Carta ao Leitor: Prioridade nacional
Uma nação forte não se constrói sem estar sobre o alicerce firme de uma infraestrutura eficiente e moderna

Considerado um dos maiores presidentes americanos de todos os tempos, Abraham Lincoln (1809-1865) liderou o país no período da Guerra Civil e foi essencial na abolição da escravatura nos Estados Unidos. Sua visão arrojada também se mostrou fundamental no sentido de reforçar o fato inescapável de que a rota para o progresso passa por investimentos em infraestrutura. “Dê-me boas estradas e eu lhe darei uma nação forte”, pregava. Na história moderna, a China é que segue com maior determinação o ensinamento de Lincoln. No ano passado, o dragão asiático investiu 6,1% do PIB, taxa bem acima da média mundial, na construção de obras variadas, de ferrovias a hidrelétricas. A transformação ocorrida na China, de exemplo de atraso a modelo de progresso, não ocorreu à base de improvisação. Ela é fruto de um planejamento feito de forma detalhada há décadas, com previsão orçamentária e objetivos claros.
O Brasil, com suas estradas esburacadas, portos congestionados e malha ferroviária estacionada no tempo, entre outros problemas, vai ficando cada vez mais para trás ao não fazer sua lição de casa nessa área. Em 2024, o país investiu 2,3% do PIB em infraestrutura — ou seja, somente um pouco mais de um terço do que o montante gasto pela China. Outro drama são as obras paradas, por motivos diversos, em um total de 12 000, segundo dados do Tribunal de Contas da União. A necessidade de mudar urgentemente esse cenário foi um dos tópicos abordados por autoridades, empresários e especialistas no VEJA Fórum Infraestrutura, realizado em São Paulo no último dia 18.
Há um consenso de que o melhor caminho passa por mais estímulos à participação da iniciativa privada, com maior oferta de oportunidades e segurança jurídica. Os governadores Tarcísio de Freitas, de São Paulo, e Eduardo Leite, do Rio Grande do Sul, ambos presentes no evento, estão entre os gestores que vêm tirando vários projetos importantes do papel via parcerias entre o poder público e as empresas. Na abertura do fórum, o ministro de Portos e Aeroportos, Silvio Costa Filho, defendeu que o tema infraestrutura seja tratado no país de forma técnica, longe das disputas entre esquerda e direita. “A gente está cansado desse divisionismo, dessa disputa permanente entre nós e eles”, disse.
São bastante oportunas essas palavras. Como mostra reportagem da edição, o mesmo sentimento de cansaço é cada vez mais evidente entre a população, farta das discussões estéreis que só dizem respeito a interesses imediatos de determinados grupos.
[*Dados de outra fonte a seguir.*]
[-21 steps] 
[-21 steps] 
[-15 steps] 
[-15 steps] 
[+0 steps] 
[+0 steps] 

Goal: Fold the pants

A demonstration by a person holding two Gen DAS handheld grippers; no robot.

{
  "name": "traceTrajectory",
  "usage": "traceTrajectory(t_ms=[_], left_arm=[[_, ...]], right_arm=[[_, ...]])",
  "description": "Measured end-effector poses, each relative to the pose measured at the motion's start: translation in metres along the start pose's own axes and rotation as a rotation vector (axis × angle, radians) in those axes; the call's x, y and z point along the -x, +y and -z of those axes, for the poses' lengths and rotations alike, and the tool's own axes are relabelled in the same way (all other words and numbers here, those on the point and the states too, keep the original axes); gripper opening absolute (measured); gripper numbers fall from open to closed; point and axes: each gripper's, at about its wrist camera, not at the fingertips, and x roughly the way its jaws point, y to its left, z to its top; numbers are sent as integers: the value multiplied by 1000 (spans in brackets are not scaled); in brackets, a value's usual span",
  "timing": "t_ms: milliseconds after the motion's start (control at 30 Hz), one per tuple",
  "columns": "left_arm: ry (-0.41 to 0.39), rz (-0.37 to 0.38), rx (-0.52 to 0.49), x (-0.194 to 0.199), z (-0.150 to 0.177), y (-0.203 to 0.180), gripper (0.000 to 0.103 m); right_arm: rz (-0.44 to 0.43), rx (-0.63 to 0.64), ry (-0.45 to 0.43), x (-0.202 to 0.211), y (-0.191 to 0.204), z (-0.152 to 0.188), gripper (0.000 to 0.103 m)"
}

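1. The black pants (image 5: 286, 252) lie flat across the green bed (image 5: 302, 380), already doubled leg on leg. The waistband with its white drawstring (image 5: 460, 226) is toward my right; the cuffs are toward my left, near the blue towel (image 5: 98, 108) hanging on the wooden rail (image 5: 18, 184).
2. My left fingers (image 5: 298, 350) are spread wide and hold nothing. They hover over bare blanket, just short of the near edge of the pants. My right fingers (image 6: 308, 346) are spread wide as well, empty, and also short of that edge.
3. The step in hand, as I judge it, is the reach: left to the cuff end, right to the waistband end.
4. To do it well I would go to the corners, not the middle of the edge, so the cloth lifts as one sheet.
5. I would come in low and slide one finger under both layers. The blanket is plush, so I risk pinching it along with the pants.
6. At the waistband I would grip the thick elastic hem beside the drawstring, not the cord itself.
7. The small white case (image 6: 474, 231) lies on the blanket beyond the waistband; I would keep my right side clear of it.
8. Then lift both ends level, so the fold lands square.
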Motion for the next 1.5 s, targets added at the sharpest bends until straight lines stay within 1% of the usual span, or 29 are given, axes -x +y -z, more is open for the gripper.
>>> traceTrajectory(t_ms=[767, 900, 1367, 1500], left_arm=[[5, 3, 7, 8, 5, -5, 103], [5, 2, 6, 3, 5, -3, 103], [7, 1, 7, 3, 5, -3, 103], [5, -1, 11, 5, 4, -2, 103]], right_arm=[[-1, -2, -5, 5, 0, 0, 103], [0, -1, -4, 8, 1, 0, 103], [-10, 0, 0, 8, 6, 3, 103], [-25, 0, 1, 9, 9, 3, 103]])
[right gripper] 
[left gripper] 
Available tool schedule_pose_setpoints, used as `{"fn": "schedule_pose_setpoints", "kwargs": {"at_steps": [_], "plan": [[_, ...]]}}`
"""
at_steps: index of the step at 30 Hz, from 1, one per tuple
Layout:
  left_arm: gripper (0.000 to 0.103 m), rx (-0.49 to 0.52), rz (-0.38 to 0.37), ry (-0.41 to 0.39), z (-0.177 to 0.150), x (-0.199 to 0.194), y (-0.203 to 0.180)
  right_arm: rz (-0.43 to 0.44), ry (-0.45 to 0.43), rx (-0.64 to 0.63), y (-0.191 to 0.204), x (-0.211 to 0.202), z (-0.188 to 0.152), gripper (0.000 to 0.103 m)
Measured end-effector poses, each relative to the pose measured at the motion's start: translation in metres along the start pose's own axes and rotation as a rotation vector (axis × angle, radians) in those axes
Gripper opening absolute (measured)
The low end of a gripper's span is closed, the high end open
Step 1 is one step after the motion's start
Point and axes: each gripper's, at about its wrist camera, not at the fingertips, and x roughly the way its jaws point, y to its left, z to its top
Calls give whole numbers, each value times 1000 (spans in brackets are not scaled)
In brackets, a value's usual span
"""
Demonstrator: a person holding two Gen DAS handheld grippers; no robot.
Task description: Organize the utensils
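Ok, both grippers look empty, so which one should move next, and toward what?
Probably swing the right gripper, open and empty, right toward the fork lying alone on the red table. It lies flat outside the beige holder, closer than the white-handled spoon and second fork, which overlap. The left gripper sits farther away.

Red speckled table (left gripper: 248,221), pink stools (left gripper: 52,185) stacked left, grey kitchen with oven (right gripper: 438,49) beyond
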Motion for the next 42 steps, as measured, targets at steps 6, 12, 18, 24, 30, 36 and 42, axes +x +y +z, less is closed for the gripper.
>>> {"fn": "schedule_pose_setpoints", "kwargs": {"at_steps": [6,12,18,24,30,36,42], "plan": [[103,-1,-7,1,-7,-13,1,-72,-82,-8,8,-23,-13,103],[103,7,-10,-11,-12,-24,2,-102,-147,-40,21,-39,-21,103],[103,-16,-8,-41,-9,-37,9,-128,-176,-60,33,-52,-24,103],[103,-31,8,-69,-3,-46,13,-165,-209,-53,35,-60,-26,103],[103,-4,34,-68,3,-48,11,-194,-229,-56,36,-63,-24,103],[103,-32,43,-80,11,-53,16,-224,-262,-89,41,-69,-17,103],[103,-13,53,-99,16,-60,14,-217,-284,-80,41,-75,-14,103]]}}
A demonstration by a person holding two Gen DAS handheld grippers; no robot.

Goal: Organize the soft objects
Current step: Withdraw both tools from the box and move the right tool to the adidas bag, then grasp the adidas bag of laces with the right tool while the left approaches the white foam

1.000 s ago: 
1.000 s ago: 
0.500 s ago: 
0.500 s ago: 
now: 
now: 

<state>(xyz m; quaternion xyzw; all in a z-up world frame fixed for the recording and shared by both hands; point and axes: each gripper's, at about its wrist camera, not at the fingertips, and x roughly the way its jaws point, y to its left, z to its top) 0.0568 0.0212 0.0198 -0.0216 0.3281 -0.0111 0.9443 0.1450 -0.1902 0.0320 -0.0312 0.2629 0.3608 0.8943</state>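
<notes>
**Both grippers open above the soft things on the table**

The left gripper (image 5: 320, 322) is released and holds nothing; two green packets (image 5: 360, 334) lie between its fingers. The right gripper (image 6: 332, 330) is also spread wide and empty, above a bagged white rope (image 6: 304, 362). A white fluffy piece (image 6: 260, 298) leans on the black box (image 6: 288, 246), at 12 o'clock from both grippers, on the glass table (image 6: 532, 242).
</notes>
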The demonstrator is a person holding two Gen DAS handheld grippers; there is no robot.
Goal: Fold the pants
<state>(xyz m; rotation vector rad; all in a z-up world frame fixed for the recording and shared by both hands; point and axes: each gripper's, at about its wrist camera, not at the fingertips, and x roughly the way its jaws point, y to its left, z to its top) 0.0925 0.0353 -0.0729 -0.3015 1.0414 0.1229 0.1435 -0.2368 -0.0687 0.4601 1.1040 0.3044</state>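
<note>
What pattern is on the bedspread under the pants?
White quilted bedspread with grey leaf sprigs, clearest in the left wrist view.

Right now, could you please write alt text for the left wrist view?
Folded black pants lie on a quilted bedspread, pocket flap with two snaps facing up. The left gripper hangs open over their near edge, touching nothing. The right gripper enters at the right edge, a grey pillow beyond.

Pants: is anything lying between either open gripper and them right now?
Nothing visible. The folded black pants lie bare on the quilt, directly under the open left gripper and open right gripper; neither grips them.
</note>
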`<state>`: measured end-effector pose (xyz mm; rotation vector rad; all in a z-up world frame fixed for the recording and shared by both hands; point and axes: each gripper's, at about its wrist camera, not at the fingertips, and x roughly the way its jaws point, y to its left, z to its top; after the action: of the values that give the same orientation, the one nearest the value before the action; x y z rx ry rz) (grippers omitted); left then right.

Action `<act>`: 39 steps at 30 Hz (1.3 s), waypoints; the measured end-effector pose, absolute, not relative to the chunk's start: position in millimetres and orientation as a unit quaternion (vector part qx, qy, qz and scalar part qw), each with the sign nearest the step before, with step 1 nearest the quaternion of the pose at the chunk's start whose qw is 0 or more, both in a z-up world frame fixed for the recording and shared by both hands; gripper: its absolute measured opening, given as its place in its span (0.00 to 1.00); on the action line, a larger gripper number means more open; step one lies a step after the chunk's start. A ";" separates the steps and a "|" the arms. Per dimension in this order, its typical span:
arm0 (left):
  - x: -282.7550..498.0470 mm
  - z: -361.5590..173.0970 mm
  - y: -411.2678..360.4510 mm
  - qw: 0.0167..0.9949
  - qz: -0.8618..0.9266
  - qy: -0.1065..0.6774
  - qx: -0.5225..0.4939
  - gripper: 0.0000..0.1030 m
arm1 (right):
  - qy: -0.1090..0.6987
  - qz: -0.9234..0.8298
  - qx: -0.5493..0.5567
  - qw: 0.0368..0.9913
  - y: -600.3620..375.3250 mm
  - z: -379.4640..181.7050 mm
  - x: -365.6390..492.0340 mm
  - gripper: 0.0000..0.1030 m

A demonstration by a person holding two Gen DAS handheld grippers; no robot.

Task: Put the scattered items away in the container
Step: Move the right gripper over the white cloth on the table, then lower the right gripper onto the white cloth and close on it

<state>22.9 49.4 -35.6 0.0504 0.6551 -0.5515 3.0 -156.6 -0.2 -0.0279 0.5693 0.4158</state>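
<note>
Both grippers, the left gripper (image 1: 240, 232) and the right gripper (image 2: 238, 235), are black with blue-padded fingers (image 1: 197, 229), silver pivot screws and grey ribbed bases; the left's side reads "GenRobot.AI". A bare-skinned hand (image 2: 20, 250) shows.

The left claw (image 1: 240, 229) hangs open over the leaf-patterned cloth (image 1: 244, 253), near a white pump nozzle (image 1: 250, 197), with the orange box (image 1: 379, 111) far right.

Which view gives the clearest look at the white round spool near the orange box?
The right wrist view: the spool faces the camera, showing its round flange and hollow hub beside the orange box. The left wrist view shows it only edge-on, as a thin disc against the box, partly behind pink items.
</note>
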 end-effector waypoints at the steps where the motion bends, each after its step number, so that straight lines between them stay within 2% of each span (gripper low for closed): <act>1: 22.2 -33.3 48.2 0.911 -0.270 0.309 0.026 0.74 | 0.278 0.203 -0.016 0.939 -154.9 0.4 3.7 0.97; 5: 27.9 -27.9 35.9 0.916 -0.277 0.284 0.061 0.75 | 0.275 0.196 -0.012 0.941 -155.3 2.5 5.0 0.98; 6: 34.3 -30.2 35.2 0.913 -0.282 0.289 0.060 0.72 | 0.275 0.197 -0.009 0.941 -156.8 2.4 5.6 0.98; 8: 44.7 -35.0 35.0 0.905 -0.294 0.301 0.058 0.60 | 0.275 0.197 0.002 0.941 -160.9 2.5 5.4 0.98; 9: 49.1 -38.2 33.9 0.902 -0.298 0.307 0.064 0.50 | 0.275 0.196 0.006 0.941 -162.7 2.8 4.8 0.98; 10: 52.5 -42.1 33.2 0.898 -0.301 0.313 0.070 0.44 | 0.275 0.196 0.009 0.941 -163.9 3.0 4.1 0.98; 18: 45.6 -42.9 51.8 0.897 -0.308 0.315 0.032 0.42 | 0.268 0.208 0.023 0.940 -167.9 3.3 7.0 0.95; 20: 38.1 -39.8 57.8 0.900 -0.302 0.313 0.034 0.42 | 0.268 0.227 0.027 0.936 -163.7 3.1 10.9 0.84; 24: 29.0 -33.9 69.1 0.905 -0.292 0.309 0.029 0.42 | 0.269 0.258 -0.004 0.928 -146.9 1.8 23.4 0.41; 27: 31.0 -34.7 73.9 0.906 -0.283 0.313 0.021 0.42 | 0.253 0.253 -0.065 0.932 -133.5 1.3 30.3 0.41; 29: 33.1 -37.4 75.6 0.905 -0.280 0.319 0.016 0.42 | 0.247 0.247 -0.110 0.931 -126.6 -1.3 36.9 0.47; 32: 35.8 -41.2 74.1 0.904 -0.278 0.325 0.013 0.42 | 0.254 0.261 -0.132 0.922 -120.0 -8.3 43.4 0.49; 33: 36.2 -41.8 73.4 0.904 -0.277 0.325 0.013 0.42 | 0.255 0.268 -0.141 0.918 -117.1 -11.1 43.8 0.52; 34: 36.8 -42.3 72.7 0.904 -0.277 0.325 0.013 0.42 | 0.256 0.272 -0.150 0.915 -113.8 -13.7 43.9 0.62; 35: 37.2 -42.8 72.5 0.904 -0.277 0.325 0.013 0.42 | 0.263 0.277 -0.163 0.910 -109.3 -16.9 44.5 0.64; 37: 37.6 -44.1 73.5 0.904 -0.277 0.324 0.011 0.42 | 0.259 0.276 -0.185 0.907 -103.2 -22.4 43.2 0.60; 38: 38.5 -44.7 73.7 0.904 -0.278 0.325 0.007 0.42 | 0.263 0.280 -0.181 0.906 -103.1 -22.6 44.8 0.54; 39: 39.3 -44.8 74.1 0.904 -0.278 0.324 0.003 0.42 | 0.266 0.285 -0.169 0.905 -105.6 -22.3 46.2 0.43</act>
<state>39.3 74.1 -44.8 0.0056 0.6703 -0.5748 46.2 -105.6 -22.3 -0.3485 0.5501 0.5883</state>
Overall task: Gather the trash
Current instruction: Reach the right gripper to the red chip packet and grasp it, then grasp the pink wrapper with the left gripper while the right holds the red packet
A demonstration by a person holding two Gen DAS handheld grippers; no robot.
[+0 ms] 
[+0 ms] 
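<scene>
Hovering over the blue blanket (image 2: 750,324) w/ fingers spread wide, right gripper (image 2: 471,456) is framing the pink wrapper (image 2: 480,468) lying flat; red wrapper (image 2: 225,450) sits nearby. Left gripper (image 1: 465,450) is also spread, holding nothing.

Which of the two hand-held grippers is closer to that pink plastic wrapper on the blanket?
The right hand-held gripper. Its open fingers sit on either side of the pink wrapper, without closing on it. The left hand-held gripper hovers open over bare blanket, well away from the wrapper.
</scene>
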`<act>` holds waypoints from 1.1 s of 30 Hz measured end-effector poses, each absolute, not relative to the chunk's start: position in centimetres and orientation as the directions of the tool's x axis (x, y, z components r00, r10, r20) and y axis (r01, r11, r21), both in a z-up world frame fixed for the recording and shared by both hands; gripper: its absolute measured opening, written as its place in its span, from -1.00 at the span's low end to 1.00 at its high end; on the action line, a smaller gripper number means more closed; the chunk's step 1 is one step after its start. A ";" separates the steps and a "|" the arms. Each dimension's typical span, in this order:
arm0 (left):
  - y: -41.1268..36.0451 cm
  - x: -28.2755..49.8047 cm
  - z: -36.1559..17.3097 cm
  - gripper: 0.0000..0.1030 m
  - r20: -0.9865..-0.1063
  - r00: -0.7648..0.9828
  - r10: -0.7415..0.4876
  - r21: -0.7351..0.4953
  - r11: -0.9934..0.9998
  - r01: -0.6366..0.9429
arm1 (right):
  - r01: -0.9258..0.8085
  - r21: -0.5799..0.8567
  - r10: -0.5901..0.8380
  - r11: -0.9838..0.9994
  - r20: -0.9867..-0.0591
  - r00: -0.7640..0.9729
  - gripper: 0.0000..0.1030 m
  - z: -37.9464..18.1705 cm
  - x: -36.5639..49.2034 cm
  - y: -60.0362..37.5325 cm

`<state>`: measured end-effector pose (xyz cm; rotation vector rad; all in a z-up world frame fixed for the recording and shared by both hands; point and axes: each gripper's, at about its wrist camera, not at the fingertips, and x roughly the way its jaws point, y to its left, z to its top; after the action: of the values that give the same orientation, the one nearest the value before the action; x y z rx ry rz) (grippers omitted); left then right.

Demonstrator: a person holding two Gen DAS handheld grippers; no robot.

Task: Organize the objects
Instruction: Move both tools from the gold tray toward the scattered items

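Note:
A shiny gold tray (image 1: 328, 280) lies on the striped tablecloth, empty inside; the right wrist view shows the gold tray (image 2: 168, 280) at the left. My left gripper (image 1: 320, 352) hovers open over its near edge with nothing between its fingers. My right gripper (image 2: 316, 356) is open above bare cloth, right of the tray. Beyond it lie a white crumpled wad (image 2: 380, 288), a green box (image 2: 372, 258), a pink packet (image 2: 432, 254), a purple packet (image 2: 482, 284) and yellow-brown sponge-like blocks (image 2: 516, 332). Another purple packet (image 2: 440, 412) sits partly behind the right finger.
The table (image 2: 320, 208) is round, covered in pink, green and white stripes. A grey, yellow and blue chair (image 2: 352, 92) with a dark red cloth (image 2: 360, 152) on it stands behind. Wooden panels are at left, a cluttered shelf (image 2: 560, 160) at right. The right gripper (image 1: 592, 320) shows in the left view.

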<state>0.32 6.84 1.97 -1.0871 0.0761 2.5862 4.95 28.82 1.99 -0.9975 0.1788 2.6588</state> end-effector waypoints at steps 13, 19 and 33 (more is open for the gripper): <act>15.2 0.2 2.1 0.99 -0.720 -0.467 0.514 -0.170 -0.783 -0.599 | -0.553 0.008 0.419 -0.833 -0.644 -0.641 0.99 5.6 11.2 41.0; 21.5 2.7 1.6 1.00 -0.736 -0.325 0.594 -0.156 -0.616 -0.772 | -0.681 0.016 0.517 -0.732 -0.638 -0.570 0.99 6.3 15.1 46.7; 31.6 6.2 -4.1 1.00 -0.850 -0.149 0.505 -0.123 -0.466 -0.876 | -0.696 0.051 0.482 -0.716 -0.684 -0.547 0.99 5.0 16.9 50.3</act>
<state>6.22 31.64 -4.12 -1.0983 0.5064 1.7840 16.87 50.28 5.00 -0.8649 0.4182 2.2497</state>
Temáticas fundamentais como educação, saúde e segurança pública ficam de fora da pauta ou são abordadas de maneira superficial em debates no Congresso Nacional. São justamente as áreas em que a nação acumula atrasos históricos e problemas urgentes. A mudança só virá com planejamento e construção de boas políticas de longo prazo. O investimento necessário para termos boas estradas, bons portos e boas ferrovias também depende dessa visão. A China é a comprovação de que uma nação forte não se constrói sem estar sobre o alicerce firme de uma infraestrutura eficiente e moderna.